Atelopus senex
- Conservation status: Extinct (IUCN 3.1)

Scientific classification
- Kingdom: Animalia
- Phylum: Chordata
- Class: Amphibia
- Order: Anura
- Family: Bufonidae
- Genus: Atelopus
- Species: †A. senex
- Binomial name: †Atelopus senex Taylor, 1952

= Atelopus senex =

- Authority: Taylor, 1952
- Conservation status: EX

Extinct species of amphibian

Atelopus senex (common name: pass stubfoot toad) is an extinct species of toad in the family Bufonidae. It was endemic to Costa Rica and known from the Cordillera Central and Cordillera de Talamanca at elevations of 1100–2200 m asl.

==Description==
Males measure 28–32 mm and females 30–43 mm in snout–vent length. Males are bluish gray, blue-green, black, or occasionally greenish, without patterning. Females may have patterning consisting of cream, lemon, or lime-coloured lighter areas.

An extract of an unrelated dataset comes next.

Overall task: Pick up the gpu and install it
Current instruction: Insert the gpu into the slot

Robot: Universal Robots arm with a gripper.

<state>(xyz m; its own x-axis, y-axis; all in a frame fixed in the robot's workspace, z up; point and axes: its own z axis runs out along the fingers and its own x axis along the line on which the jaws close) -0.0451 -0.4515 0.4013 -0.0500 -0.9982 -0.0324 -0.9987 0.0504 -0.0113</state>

==Habitat and conservation==
Its natural habitats are stream margins in premontane and lower montane rainforests. It was formerly abundant but has seen a drastic population decline. Last seen in 1986, it might already be extinct. Its decline is likely to have been caused by chytridiomycosis, although climate change, pet trade, and pollution are also possible threats.